• What to do: Nothing after the line containing "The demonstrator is" belongs in the answer; write out exactly every line from the start of the material up to it, including it.

• Provided data:
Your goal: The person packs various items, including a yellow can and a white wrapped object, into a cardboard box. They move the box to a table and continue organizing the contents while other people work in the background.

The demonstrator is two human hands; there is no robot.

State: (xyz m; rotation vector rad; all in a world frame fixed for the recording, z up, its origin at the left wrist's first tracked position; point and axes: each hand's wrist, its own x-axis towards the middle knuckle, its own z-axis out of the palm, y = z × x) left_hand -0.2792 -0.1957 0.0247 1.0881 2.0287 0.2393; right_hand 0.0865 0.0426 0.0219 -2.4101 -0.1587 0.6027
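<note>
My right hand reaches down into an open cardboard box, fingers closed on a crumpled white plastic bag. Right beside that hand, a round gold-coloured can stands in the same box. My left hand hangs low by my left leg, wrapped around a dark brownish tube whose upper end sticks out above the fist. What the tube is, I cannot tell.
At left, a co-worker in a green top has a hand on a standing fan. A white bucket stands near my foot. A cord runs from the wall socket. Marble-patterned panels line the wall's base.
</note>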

• Written response:
Your goal: The person packs various items, including a yellow can and a white wrapped object, into a cardboard box. They move the box to a table and continue organizing the contents while other people work in the background.

The demonstrator is two human hands; there is no robot.

The response is complete as it stands.